MATERIAL SHOWN:
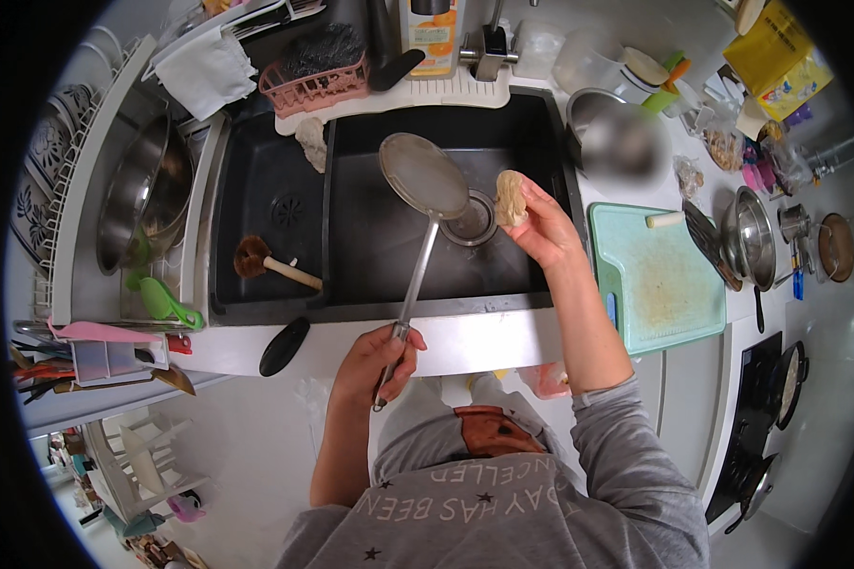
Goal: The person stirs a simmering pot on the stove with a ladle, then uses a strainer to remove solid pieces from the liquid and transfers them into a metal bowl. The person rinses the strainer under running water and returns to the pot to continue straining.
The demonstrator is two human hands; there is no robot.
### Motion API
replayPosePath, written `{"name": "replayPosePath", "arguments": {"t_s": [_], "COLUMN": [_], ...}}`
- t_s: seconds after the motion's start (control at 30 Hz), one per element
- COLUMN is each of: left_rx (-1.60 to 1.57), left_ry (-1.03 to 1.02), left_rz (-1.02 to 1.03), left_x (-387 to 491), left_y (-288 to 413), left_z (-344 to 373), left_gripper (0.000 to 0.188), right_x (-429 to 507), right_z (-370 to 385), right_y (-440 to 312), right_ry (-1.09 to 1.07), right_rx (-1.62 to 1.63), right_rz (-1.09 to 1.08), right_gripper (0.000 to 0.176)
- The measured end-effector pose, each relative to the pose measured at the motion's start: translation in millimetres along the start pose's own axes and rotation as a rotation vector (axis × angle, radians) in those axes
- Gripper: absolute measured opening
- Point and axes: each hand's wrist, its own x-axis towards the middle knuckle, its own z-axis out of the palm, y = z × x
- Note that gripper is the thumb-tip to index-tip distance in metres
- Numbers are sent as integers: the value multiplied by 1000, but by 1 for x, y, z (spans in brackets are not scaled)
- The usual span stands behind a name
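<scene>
My left hand grips the steel handle of a round skimmer, which looks like fine mesh. Its head is raised over the large basin of a black double sink. Held in my right hand is a crumpled beige scrubbing pad or cloth, just right of the skimmer's head and apart from it. Below both lies the sink drain. A brush with brown bristles and a wooden handle rests in the smaller left basin. Another pale cloth hangs over the divider.
A green cutting board lies right of the sink, with a pale stick-shaped piece on it. Behind the basin stand a faucet, a detergent bottle and a pink basket. A black oval object sits on the front ledge.
</scene>
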Motion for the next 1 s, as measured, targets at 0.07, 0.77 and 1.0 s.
{"name": "replayPosePath", "arguments": {"t_s": [0.07, 0.77, 1.0], "left_rx": [0, 147, 116], "left_ry": [-30, 19, 105], "left_rz": [9, -24, -71], "left_x": [-2, 5, 12], "left_y": [-1, 11, 5], "left_z": [-2, 7, 18], "left_gripper": [38, 32, 34], "right_x": [-5, 1, 16], "right_z": [-1, 106, 89], "right_y": [-7, -3, -2], "right_ry": [-10, -105, -10], "right_rx": [-81, -1397, -1413], "right_rz": [-65, -690, -567], "right_gripper": [31, 25, 17]}}
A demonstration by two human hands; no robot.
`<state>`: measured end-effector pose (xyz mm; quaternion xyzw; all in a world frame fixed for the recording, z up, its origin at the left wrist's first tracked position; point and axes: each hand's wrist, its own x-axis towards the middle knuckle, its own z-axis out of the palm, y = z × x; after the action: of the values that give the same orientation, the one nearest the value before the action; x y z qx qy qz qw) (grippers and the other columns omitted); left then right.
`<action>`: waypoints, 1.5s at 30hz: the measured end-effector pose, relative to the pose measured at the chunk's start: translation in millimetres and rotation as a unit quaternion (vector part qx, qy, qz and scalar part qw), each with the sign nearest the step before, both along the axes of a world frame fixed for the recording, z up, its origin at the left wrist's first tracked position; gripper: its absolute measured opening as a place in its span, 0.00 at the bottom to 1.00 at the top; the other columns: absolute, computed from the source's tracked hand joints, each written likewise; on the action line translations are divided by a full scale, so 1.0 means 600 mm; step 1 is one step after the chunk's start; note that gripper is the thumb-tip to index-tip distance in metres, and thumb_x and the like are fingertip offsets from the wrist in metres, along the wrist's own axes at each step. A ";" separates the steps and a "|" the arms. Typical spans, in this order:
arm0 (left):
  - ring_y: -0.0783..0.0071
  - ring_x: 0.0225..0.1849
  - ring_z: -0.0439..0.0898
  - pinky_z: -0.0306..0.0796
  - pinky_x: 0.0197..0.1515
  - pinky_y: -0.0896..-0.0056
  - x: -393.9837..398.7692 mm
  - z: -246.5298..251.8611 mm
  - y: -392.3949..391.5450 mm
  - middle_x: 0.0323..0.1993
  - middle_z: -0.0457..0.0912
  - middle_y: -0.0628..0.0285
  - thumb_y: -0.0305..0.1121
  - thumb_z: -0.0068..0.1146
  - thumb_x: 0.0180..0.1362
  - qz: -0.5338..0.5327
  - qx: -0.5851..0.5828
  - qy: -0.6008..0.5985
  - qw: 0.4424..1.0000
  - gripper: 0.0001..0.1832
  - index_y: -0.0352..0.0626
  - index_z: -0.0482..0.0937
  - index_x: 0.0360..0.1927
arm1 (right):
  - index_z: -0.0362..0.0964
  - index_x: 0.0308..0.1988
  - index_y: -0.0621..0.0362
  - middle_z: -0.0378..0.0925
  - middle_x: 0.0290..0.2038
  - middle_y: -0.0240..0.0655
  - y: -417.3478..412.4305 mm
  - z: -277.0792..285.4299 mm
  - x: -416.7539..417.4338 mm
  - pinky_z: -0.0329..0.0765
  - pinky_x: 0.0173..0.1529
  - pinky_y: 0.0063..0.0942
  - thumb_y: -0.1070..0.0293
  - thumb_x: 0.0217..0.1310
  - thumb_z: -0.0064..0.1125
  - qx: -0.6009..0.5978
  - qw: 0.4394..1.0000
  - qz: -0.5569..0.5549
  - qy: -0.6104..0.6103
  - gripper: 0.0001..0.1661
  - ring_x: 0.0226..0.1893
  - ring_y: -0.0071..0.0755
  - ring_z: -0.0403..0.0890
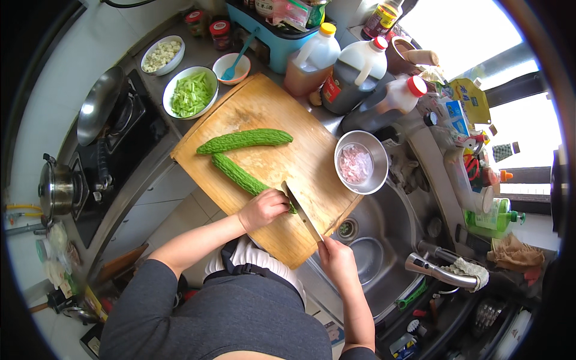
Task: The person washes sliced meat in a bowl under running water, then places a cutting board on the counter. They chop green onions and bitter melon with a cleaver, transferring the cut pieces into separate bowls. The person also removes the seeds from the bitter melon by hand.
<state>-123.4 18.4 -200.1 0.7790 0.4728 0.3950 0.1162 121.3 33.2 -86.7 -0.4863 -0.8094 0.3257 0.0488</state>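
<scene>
On a wooden cutting board (310, 148) lie two green bitter melons. The far bitter melon (245, 140) rests untouched across the board. My left hand (265, 209) holds down the near bitter melon (238, 173), its fingers curled over the end towards me. In my right hand (336, 257) is the handle of a kitchen knife (303, 213). The blade stands close beside my left fingertips, at the melon's end. Whether its edge touches the melon is hard to tell. My right fingers hide most of the handle.
A metal bowl of pinkish sliced meat (357, 168) stands at the board's right corner, beside the sink (396, 243). Beyond the board are a bowl of sliced green vegetable (191, 94), a small bowl with a blue spatula (230, 72) and large sauce jugs (355, 72). A wok (101, 105) sits left.
</scene>
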 end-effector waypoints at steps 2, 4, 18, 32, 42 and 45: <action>0.60 0.46 0.74 0.64 0.56 0.55 -0.008 0.013 -0.001 0.40 0.75 0.59 0.32 0.66 0.41 -0.009 -0.021 0.025 0.999 0.18 0.42 0.78 0.39 | 0.75 0.40 0.59 0.77 0.26 0.47 -0.003 -0.005 0.004 0.76 0.32 0.38 0.69 0.56 0.55 0.009 0.999 -0.033 0.031 0.11 0.27 0.50 0.79; 0.60 0.50 0.71 0.52 0.62 0.48 -0.017 0.036 -0.013 0.43 0.74 0.59 0.35 0.67 0.40 0.113 -0.050 0.084 0.989 0.23 0.43 0.76 0.43 | 0.75 0.40 0.62 0.77 0.27 0.48 -0.003 -0.007 0.004 0.76 0.32 0.36 0.71 0.55 0.56 0.008 0.998 -0.051 0.046 0.11 0.27 0.50 0.79; 0.52 0.63 0.60 0.43 0.69 0.46 -0.021 0.039 -0.061 0.55 0.68 0.51 0.53 0.63 0.46 0.139 -0.112 0.045 0.983 0.37 0.37 0.70 0.53 | 0.73 0.43 0.60 0.77 0.29 0.49 0.023 -0.009 -0.062 0.76 0.32 0.40 0.68 0.58 0.53 0.029 0.998 0.016 0.052 0.13 0.28 0.52 0.79; 0.47 0.62 0.59 0.56 0.63 0.54 -0.032 -0.039 -0.076 0.59 0.60 0.46 0.41 0.65 0.47 0.316 -0.074 -0.106 0.940 0.35 0.34 0.64 0.55 | 0.68 0.41 0.64 0.74 0.22 0.52 0.024 -0.039 -0.143 0.74 0.28 0.45 0.71 0.59 0.49 0.030 0.992 0.119 0.017 0.11 0.23 0.56 0.77; 0.46 0.63 0.59 0.57 0.63 0.53 -0.025 -0.042 -0.075 0.60 0.59 0.45 0.43 0.68 0.44 0.327 -0.079 -0.104 0.936 0.38 0.34 0.64 0.55 | 0.59 0.31 0.63 0.73 0.18 0.55 0.005 -0.022 -0.180 0.74 0.25 0.47 0.72 0.59 0.43 -0.013 0.989 0.120 -0.088 0.05 0.20 0.58 0.77; 0.46 0.63 0.59 0.57 0.63 0.53 -0.025 -0.046 -0.075 0.60 0.59 0.45 0.43 0.68 0.45 0.324 -0.078 -0.105 0.937 0.38 0.34 0.64 0.55 | 0.59 0.33 0.64 0.73 0.18 0.55 0.012 -0.024 -0.183 0.74 0.25 0.47 0.73 0.58 0.42 -0.029 0.989 0.121 -0.080 0.05 0.20 0.59 0.77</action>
<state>-138.7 -26.7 -227.5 0.5266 0.7140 0.4522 0.0914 11.4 40.6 -101.3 -0.4104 -0.8538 0.3127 -0.0703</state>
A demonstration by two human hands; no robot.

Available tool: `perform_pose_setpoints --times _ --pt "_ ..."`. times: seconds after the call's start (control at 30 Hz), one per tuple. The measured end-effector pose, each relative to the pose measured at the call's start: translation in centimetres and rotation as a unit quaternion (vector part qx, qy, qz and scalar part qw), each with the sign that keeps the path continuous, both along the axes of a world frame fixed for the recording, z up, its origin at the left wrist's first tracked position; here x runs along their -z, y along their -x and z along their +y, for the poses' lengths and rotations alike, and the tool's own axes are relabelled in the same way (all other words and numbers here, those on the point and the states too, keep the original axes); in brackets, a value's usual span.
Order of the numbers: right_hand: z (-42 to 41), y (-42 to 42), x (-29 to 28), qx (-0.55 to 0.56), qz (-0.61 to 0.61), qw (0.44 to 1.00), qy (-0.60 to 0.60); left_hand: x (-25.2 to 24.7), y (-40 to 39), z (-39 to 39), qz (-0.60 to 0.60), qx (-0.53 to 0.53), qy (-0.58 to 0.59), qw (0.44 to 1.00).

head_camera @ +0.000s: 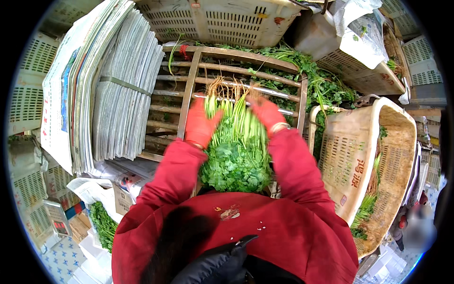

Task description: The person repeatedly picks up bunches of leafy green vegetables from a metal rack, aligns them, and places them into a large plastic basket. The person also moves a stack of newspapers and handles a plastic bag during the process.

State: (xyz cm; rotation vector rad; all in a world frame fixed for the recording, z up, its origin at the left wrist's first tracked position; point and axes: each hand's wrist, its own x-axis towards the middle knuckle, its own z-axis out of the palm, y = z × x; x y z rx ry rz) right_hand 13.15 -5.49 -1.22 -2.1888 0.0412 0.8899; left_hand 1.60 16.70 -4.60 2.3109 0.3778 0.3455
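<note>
A broad bunch of coriander point(236, 152) lies before me, roots away from me and leaves against my red smock. My left hand point(201, 122), in an orange-red glove, clasps the bunch's left side with the thumb laid over the stems. On the opposite side, my right hand point(266, 113), gloved alike, is at the stems and brown roots, its fingertips blurred. Both hands hold the bunch between them; its underside is hidden. Beneath the root end runs a rack of metal bars point(244, 74) in a frame, with loose coriander showing under and behind it.
Stacked newspapers point(122, 85), one bundle strapped, stand left. At right a plastic crate point(347, 156) holds more coriander; another crate point(220, 21) stands behind the rack. Lower left are a device with a lit red display point(60, 225) and paper-wrapped coriander point(103, 225). Another person point(400, 225) is far right.
</note>
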Motion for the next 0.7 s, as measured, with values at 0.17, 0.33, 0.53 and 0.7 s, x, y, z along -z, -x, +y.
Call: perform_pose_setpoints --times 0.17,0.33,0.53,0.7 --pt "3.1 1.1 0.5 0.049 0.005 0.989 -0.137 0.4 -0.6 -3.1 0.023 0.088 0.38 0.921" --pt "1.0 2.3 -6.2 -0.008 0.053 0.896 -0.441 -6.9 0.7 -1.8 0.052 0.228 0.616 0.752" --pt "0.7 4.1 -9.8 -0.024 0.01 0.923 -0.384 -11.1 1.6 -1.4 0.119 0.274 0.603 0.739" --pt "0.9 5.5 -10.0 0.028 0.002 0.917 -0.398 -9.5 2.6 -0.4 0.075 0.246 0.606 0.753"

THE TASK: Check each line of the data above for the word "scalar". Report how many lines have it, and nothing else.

WRITTEN SOLUTION: 2